- Massachusetts Access to Justice Commission
- Massachusetts Supreme Judicial Court
- Massachusetts Court System
Media Contact for Massachusetts Access to Justice Commission Launches COVID-19 Pro Bono Portal
Jennifer Donahue and Erika Gully-Santiago
BOSTON, MA — The Massachusetts Access to Justice Commission's COVID-19 Task Force Pro Bono Committee has launched the COVID-19 Pro Bono Portal, a collaborative, statewide tool connecting attorneys and law students to pandemic-related pro bono opportunities that serve low-income residents of the Commonwealth.
The COVID-19 Pro Bono Portal will allow legal services organizations to publicize pandemic- related legal needs to attorneys and law students willing and ready to assist in these frontline efforts. The COVID-19 Portal is housed at the Volunteer Lawyers Project at MassProBono.org, a website developed ten years ago and dedicated to facilitating and enhancing the delivery of pro bono civil legal aid to persons of limited means. The launch of the COVID-19 Pro Bono Portal will make it easier for legal services organizations to match volunteer attorneys and law students, who can get started working right away, with pro bono clients.
“Thanks to the tremendous skills and dedication of our volunteers, and the collaboration among the bar associations and the Massachusetts legal community, the Task Force has been able to accomplish much in a very short time,” said Supreme Judicial Court Chief Justice Ralph D. Gants, who co-chairs the Access to Justice Commission. “Now is the time for all members of the Bar to come together to provide pro bono representation to the Commonwealth’s most vulnerable residents, ensuring that our community’s legal needs are met. The Commission is pleased to announce the launch of this statewide pro bono portal initiative.”
Over the past three months, the Pro Bono Committee of Access to Justice Commission's COVID-19 Task Force has reached out to legal services organizations to assess emerging legal needs and develop a portal. To date, the COVID-19 Task Force has collaborated with 42 organizations and helped facilitate the development of 15 pro bono projects.

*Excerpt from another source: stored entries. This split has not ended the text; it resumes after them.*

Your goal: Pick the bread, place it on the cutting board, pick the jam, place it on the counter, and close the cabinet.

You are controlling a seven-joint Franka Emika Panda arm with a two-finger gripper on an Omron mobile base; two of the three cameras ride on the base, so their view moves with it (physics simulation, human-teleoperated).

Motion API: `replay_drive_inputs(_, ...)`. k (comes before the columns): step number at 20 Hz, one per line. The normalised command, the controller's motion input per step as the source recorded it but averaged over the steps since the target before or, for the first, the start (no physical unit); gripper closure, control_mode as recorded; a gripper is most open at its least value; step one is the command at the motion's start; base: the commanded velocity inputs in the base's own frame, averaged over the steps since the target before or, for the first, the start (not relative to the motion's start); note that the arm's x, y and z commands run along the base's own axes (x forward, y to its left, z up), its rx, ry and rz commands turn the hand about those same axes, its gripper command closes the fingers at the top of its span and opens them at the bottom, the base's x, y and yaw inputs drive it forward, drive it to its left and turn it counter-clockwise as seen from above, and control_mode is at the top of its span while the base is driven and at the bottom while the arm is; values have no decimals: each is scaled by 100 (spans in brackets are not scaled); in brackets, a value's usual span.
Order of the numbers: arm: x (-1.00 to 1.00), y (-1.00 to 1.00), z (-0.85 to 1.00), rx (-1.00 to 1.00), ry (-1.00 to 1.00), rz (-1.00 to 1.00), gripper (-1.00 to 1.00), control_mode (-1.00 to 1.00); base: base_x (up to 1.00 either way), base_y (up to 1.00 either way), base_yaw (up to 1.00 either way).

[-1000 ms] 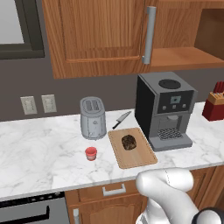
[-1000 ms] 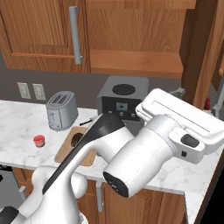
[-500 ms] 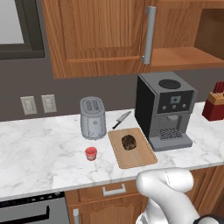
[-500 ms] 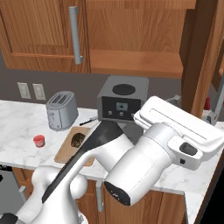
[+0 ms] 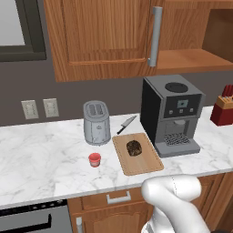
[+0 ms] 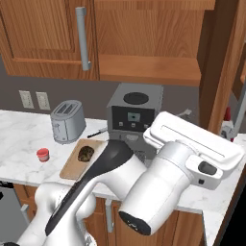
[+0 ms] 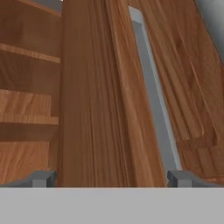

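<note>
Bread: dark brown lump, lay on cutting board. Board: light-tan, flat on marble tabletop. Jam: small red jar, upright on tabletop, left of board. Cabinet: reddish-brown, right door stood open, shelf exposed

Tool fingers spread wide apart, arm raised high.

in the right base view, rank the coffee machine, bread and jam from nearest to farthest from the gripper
The gripper is at the far right, at the open cabinet door.
1. coffee machine: centre, just left of the hand.
2. bread: further left, on the cutting board.
3. jam: far left, on the counter.
</note>
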Motion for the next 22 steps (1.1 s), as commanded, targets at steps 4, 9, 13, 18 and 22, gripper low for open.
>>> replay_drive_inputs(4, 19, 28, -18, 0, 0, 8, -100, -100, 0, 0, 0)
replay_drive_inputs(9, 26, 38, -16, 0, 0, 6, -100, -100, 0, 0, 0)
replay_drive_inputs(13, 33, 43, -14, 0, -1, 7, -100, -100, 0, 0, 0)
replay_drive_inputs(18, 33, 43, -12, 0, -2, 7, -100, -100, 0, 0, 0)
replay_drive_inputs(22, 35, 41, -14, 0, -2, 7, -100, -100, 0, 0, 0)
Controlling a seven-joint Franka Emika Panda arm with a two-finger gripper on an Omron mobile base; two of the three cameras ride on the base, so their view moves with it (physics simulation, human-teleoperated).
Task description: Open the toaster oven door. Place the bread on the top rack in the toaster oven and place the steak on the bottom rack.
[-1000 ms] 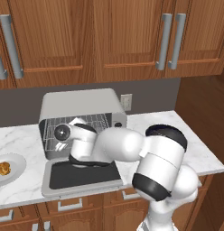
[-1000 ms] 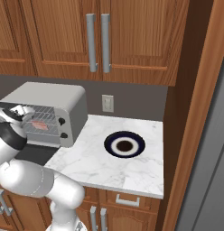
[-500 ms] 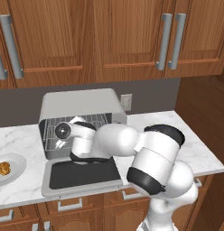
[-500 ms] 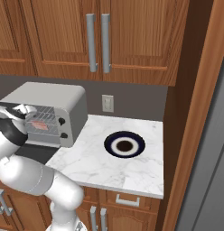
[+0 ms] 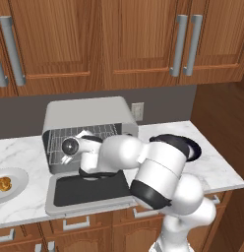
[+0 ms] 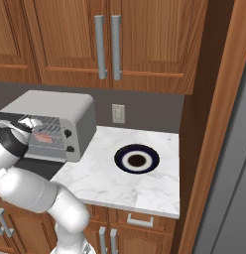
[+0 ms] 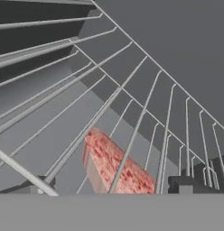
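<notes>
The toaster oven (image 5: 87, 110) stands on the counter with its door (image 5: 89, 192) folded down flat in front. My arm reaches into the oven's mouth. Inside, the pinkish-red steak (image 7: 116, 167) lies on a wire rack (image 7: 145, 103); I cannot tell which of the two racks it is. My gripper (image 7: 114, 185) is open, with a fingertip (image 7: 190, 182) well clear on either side of the steak. The steak (image 6: 43, 138) also shows through the oven's opening in the right base view. The golden-brown bread (image 5: 3, 185) sits on a white plate (image 5: 18, 177) at the far left.
A dark blue plate (image 6: 137, 159) with a white ring lies on the counter right of the oven. A wall outlet (image 6: 118, 113) is behind it. Wooden cabinets hang above the oven, and a tall wooden panel bounds the counter on the right.
The arm's elbow has drifted slightly left. The gripper has stayed open and the steak has not moved.
</notes>
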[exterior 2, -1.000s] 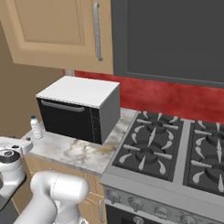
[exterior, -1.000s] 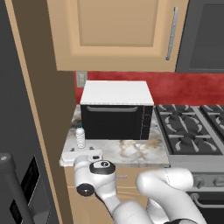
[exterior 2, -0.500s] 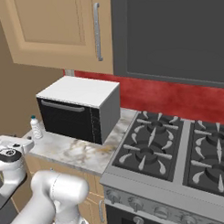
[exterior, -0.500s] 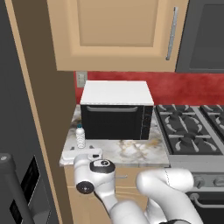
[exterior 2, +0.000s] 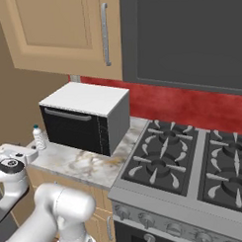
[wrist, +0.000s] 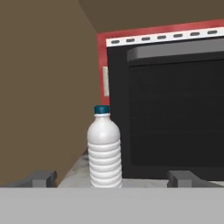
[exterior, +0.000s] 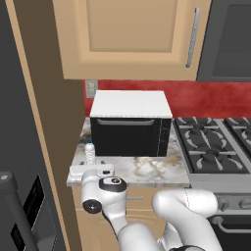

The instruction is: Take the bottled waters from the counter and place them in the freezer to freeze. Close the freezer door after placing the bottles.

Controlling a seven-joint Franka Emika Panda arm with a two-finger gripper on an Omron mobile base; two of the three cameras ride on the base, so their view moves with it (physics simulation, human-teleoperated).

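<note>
Claw (wrist: 112, 178) spread wide, nothing between the jaws, two dark fingertips (wrist: 42, 178) standing far apart at the bottom of the hand view. Level with the counter (wrist: 78, 173) and aimed straight at the bottle (wrist: 104, 148). Bottle upright on the marble, dead ahead and roughly centred between the fingertips, a little toward the left one, apart from both. White ribbed body, blue cap on top.

Just right of the bottle from the claw, and a little farther back: black front of the oven (wrist: 175, 113), its grey bar handle running across above the cap. To the left of the bottle, a plain brown wall panel (wrist: 43, 87). Beyond, a strip of red back wall (wrist: 101, 65) with a pale outlet plate.

From the left base view, claw (exterior: 92, 170) held at the counter's front edge (exterior: 147, 182), short of the bottle (exterior: 89, 151), which stands near the left end of the slab just beside the oven's (exterior: 130, 122) left front corner. From the right base view, same layout: claw (exterior 2: 18, 154) in front of and below the bottle (exterior 2: 39, 137), oven (exterior 2: 86, 117) past it. Farther off to the claw's right, black stovetop (exterior: 215, 147). Above, tan wall cabinet (exterior: 130, 39). Down at the left, grey freezer (exterior: 19, 147) with a dark bar handle and dispenser recess.
</note>
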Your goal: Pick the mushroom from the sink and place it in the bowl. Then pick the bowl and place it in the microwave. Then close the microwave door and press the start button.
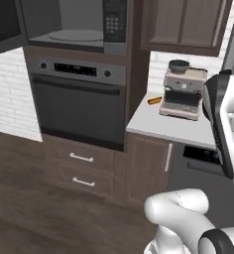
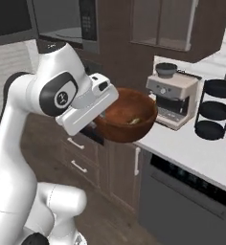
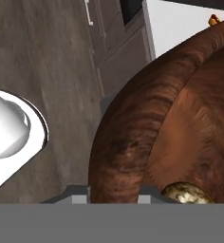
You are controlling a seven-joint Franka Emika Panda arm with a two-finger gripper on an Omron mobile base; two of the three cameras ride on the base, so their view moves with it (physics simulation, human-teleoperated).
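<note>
Carrying the round reddish-brown wooden bowl (image 2: 127, 116) toward the built-in dark grey microwave (image 1: 84, 25) is the step in hand, judging by how things lie: the small brown mushroom with its paler underside (image 3: 186, 194) already sits inside the bowl, and the microwave's cavity stands open high in the dark wood cabinetry above the oven. The white arm's two-finger gripper (image 3: 115, 195) is drawn in narrow and clamped on the bowl's rim, one jaw outside the wall and one inside, holding the bowl in the air off the edge of the white counter (image 2: 191, 146), near the coffee machine. The next move calls for lifting the bowl level and high enough to clear the microwave's sill without tipping the mushroom out.
</note>
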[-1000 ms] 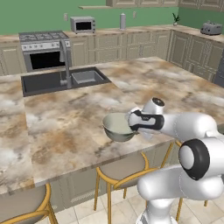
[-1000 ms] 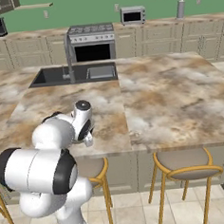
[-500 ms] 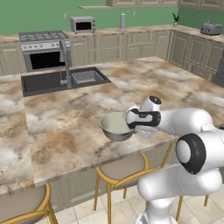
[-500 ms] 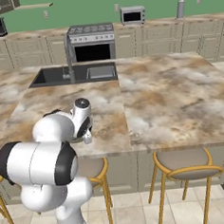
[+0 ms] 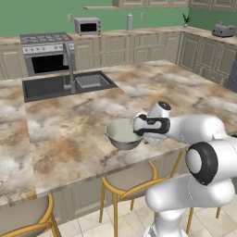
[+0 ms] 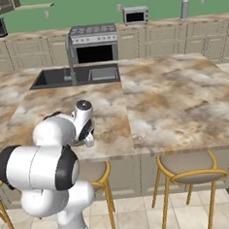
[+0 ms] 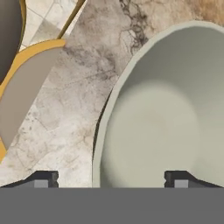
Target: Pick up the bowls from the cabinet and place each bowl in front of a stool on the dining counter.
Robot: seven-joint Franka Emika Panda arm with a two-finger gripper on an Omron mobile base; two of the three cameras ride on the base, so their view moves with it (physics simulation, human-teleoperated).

“This pandemic has magnified the racial disparities in our communities and further highlighted the critical nature of providing frontline legal services and advocacy through legal aid and also, importantly, through pro bono service,” says Susan Finegan, Pro Bono Partner at Mintz Levin and Co-Chair of the Access to Justice Commission. “Through this initiative, attorneys and law students can easily identify remote pro bono opportunities and utilize their skills to provide assistance to those in need.”
The Access to Justice Commission, appointed by the Massachusetts Supreme Judicial Court, seeks to improve access to justice for people who are unable to afford an attorney for essential civil legal needs, such as cases involving housing, consumer debt, and family law. The Commission’s COVID-19 Task Force was established in March to foster collaboration and marshal resources to assist people with their pandemic-related legal needs statewide. It is comprised of volunteer representatives from legal services, law firm pro bono programs, law schools, the court system, social services organizations, the Massachusetts Bar Association, and the Boston Bar Association.
The Pro Bono Committee is led by Elizabeth Ennen, Director of Northeastern University School of Law’s Program on Human Rights and the Global Economy and chair of the SJC Standing Committee on Pro Bono Legal Services; Mia Friedman, Pro Bono Manager at Fish & Richardson P.C.; and Meredith Palmer, Pro Bono Director at Community Legal Aid.
In addition to the Pro Bono Committee, the COVID-19 Task Force has two other committees, the Access to the Courts Committee and the Materials and Communication Committee. The Access to Courts Committee, focusing on the areas of housing, consumer debt, and family law, works collaboratively with the courts to address barriers for court users in remote proceedings. This Committee has also cooperated with the Suffolk Legal Innovation and Technology Lab in its project to develop online guided interviews and fillable forms to assist self-represented litigants in accessing the courts.
The Materials and Communications Committee promotes the development and distribution of information to social service advocates and self-represented litigants on pandemic-related law and legal procedures. Resources for residents seeking legal information on a wide range of civil legal issues can be found here. This Committee has also held three virtual question and answer sessions for over 700 social service advocates on areas including housing, working with immigrant communities, and family law.